> **TASK STATEMENT**
Retype, word for word, every line of the records below starting at the one that contains "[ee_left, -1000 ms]" and ending at the one that contains "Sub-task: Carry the"; include both of those lines and nothing more.

> **DATA PROVIDED**

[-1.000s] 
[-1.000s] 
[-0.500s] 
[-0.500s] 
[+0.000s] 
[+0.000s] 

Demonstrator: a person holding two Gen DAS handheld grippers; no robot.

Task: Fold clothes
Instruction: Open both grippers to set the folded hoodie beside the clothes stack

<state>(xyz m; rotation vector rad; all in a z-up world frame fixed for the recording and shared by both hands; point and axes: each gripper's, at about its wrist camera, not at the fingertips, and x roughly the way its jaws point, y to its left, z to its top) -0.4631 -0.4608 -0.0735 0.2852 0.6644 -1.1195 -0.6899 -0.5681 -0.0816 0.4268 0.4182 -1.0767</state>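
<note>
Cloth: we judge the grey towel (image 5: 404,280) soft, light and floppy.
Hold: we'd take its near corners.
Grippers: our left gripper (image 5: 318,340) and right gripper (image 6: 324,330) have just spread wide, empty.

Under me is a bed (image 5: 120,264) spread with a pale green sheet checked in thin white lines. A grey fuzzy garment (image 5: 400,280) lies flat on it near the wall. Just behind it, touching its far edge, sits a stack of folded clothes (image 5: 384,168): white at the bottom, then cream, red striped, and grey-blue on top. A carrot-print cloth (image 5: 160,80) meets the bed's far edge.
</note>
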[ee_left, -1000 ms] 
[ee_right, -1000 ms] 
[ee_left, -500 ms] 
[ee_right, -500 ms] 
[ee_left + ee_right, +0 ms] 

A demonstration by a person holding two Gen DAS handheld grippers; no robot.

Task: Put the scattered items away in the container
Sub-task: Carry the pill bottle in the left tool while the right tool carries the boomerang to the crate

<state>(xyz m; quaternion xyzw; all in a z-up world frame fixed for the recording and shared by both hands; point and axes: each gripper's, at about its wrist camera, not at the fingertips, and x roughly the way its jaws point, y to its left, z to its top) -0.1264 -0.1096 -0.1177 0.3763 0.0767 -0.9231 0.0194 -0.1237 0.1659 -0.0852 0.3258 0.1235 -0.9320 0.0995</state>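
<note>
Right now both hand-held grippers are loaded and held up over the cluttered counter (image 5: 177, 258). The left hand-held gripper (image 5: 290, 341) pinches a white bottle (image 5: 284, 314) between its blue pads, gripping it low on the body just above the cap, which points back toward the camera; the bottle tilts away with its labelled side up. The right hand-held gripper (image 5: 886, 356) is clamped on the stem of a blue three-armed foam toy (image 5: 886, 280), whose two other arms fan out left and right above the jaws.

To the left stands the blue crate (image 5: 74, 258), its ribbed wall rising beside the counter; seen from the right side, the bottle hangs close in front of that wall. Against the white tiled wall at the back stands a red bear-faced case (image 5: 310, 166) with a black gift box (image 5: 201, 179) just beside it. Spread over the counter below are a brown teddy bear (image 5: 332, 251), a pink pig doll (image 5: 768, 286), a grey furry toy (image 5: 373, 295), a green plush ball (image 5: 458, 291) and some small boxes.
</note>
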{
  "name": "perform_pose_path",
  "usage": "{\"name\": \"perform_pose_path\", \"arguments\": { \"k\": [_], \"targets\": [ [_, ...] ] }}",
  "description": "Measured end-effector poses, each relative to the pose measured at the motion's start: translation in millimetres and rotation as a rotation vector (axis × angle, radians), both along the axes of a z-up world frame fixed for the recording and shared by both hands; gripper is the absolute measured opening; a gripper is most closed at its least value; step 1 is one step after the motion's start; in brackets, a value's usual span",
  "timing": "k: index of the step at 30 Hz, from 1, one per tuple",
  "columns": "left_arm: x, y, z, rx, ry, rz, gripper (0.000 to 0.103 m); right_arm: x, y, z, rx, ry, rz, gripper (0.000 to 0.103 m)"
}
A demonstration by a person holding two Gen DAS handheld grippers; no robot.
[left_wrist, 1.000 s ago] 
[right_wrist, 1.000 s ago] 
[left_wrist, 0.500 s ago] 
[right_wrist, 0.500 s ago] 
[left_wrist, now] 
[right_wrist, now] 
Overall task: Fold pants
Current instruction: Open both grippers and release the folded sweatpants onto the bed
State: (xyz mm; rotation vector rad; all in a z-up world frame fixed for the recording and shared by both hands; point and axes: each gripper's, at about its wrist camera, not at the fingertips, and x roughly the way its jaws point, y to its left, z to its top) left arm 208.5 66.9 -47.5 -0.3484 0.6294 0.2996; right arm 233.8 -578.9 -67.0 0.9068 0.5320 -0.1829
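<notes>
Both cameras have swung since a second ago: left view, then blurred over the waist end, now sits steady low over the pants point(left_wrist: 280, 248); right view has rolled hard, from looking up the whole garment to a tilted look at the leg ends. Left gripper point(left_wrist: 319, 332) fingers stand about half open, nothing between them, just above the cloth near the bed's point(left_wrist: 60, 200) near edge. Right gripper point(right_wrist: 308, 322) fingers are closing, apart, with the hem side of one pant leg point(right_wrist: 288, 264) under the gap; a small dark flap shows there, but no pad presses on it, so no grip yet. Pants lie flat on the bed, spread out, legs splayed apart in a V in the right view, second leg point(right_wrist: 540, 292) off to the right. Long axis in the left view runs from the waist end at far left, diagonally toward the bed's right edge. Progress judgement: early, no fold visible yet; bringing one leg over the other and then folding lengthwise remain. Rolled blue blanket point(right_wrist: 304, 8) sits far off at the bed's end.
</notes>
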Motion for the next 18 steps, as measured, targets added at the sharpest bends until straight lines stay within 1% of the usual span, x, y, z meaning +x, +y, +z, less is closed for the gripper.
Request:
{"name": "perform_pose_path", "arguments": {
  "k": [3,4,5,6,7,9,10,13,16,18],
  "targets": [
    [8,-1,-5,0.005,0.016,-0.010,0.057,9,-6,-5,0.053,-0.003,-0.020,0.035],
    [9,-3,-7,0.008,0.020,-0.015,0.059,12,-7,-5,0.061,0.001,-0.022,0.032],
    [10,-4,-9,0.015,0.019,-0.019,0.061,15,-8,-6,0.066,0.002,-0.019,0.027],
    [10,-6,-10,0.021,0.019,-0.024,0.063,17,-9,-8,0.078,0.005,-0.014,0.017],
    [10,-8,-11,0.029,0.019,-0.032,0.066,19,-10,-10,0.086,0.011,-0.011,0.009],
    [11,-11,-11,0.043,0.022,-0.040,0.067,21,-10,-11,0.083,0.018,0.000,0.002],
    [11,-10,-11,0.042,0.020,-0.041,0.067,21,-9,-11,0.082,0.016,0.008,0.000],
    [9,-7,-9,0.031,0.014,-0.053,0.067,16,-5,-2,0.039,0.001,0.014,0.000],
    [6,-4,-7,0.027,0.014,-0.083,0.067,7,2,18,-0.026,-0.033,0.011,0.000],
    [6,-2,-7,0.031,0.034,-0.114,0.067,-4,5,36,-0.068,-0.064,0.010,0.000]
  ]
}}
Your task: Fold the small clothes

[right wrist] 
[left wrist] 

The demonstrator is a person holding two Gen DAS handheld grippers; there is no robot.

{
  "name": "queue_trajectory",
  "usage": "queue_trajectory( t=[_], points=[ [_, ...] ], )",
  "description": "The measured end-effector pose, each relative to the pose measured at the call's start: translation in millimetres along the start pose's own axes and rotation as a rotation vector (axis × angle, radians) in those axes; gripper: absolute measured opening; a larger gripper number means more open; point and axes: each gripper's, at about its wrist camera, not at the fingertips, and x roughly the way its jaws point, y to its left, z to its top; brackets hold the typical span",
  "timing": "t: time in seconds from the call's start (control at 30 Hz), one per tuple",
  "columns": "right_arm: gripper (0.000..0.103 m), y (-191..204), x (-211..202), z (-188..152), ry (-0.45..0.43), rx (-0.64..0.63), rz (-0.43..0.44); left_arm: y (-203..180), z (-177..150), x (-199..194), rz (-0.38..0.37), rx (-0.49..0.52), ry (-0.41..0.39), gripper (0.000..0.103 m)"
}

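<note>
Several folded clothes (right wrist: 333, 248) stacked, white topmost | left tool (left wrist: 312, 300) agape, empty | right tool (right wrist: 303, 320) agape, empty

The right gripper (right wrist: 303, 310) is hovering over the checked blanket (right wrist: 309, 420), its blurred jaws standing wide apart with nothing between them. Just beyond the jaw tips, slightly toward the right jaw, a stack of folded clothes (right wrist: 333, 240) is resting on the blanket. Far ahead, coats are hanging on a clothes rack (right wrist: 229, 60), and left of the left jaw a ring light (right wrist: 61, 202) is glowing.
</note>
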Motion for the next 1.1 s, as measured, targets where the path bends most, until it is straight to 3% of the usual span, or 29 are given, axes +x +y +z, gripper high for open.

> **ANSWER FOR THE TASK**
[ee_left, -1000 ms] 
[ee_right, -1000 ms] 
[ee_left, -500 ms] 
[ee_right, -500 ms] 
[ee_left + ee_right, +0 ms] 

A demonstration by a person holding two Gen DAS handheld grippers; no robot.

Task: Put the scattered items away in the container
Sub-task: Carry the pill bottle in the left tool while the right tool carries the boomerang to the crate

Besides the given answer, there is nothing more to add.